Something new. Not improved necessarily, but new in the sense that the page was blank, and there were no previous ideas which shaped or biased what was brought to the page at the moment.
The page existed in his mind. He had spent so much time sitting in front of pages, hoping for immaculate inspiration, that he eventually just created a page in his head, gave it a pen, and instructed it to write down any inspiring events as they occurred to him. Then he got up and went out into the world in search of inspirations. If they wouldn't come to him, he'd go find them.
As Thistle continued to walk away from the restaurant, he tried to think about the man whose life had ended. He wondered just how much he had had to do with the end of the man's life. He had seen the future, the bridge where the truck overturned, the strip of highway. He just hadn't come up with the explicit time context.

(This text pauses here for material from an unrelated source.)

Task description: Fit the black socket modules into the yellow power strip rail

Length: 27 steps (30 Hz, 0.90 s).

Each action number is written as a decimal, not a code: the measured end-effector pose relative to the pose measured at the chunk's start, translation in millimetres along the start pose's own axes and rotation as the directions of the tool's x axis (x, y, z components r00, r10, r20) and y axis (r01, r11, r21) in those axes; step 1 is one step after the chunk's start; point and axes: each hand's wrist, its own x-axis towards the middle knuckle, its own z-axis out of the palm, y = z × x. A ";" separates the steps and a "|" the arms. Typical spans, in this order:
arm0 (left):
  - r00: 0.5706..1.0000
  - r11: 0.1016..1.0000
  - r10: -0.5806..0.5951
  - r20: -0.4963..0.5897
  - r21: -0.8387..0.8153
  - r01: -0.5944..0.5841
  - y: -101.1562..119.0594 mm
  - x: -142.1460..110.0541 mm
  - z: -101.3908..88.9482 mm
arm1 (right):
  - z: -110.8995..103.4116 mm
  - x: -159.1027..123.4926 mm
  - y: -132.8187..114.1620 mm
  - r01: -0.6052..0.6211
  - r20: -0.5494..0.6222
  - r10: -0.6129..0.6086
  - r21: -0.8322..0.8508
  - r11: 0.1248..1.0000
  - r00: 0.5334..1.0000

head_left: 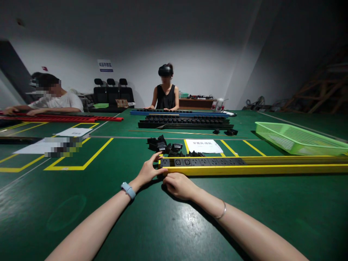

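The left hand's (148,169) fingers clasp a yellow rail's (272,169) end; the right hand's (179,185) curl just beside, any hold hidden. Square, even pressure should keep the black sockets (212,161) aligned. On the green bench (108,221), the rail's long axis runs left-right, sockets facing up.

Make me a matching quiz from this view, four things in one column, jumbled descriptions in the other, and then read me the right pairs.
1. Yellow rail
2. Basket
3. Left hand
4. Right hand

A. Light green
B. Thin bracelet on its wrist
C. Bears a row of black sockets
D. Thumb and fingers span the rail's left end

Pairs: 1-C, 2-A, 3-D, 4-B
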 end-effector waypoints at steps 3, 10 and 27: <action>1.000 0.997 -0.018 0.026 -0.079 0.020 0.9 0.3 -0.2 | 1.1 -0.2 0.8 0.002 0.001 -0.002 -0.007 1.000 1.000; 0.993 0.990 -0.070 0.091 -0.118 0.081 -5.2 1.9 -1.8 | 4.5 -3.4 1.3 -0.138 -0.056 0.137 -0.010 0.990 0.989; 0.991 0.993 -0.045 0.125 -0.101 0.058 -1.0 2.1 -3.8 | -1.1 -0.1 -2.2 -0.345 -0.045 0.343 -0.144 0.927 0.938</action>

Was that a morning sun or an evening sun? And where was the bridge?
The bridge. The bridge, as a metaphor, was an icon in his past. He could remember riding across one in the Chevy pick-up, his father's belly bouncing beneath a striped t-shirt syncopated with the rhythm of the bridge's undulations. That same bridge had become more of a symbol of conflict in his life as a teen; it seemed that every time he came to the start of one side, the struggle began between forces wanting to get to the other side and forces wanting to try another side. Should he, once again, follow the path of so many others, crossing safely over the river, passing on to the next thought and action of routine? Or could he find a different path, one hidden underneath the bridge somewhere? He would imagine his vehicle prying through the guard rail, gracefully arching over the side and down, into the shallow river. He imagined himself still behind the wheel as the car patiently filled with water. He imagined the questions he would be asking then.
This was not that bridge. This bridge had arrived uninvited, unannounced; had breached the gap between existence and non-existence. Between Life and Death. He would cross that bridge when he came upon it, too.

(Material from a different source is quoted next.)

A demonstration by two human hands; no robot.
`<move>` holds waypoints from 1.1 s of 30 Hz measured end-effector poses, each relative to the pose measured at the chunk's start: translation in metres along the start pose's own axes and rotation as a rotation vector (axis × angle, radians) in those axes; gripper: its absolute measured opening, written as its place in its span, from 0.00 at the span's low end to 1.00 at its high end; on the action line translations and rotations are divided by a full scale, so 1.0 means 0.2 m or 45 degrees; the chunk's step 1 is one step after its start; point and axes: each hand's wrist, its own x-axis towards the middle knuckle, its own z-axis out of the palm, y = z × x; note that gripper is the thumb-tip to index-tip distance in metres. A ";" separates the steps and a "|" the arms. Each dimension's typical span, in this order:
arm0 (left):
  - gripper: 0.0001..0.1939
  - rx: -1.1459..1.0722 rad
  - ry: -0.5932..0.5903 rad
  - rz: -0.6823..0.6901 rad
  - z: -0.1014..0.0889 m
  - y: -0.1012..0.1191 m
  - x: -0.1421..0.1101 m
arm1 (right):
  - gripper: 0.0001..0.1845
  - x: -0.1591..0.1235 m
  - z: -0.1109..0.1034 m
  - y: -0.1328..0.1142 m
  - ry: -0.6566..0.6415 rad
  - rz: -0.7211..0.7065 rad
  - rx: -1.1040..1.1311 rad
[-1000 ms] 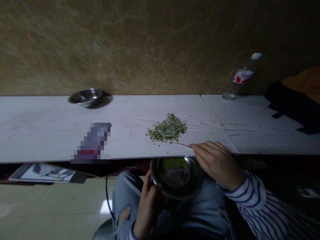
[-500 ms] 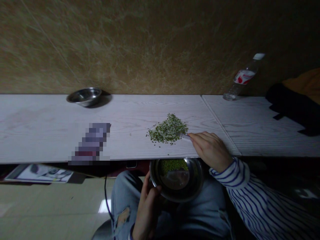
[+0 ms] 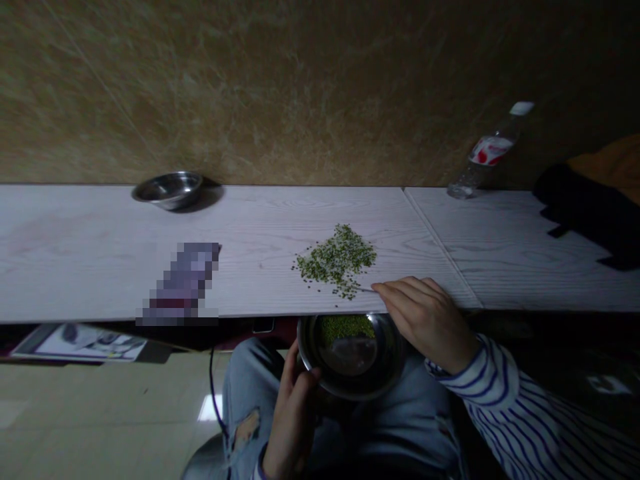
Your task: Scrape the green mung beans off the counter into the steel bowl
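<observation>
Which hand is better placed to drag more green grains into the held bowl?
Likely the right hand: it holds a thin tool at the pile. The left hand is busy holding the bowl below the table.

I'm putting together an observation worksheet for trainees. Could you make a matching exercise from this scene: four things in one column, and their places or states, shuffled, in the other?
Things
1. Left hand
2. Plastic bottle
3. Loose mung beans
4. Right hand

Places or states
A. Spread in a patch on the wood-grain tabletop
B. Holding a thin utensil
C. At the rim of the metal bowl below the table's front edge
D. Near the wall, with a white cap

Right pairs: 1-C, 2-D, 3-A, 4-B
</observation>
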 end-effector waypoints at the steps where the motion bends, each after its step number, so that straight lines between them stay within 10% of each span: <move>1: 0.35 0.004 0.008 -0.008 0.00 0.00 0.00 | 0.12 0.00 0.00 0.00 0.006 0.009 -0.006; 33: 0.36 0.026 -0.015 0.030 0.00 0.02 -0.01 | 0.13 -0.09 -0.04 -0.03 -0.004 -0.012 -0.020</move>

Why were these scenarios so dominant, so prominent in his thoughts while he was an adolescent? When he was five, it didn't matter what clothes he was wearing, how much he weighed, if he'd ever fall in love, if he'd get married. He didn't think of what it would be like to die. He didn't think of how to die.
For some reason, he was still alive, whether he thought about it or not, whether he thought about death or not; He continued on, along with the questions. Which ones were the most important? Which ones could he realistically hope to answer?
There were answers to some of the questions. Some of them just took a long time to explain. Especially if you start off in the wrong direction.
And there was no way to really know if you were going the right way. Or if you were getting anywhere. That perception could only prove itself with time.
So he tried not to think about it. He looked at what he had done with his life and saw an outline to a vast, ornate work of art. He saw that it would take many hours of organization and scrambling and unscrambling to get it right. Could he bring forth the discipline to get the job done?
Could he tell a story with his life?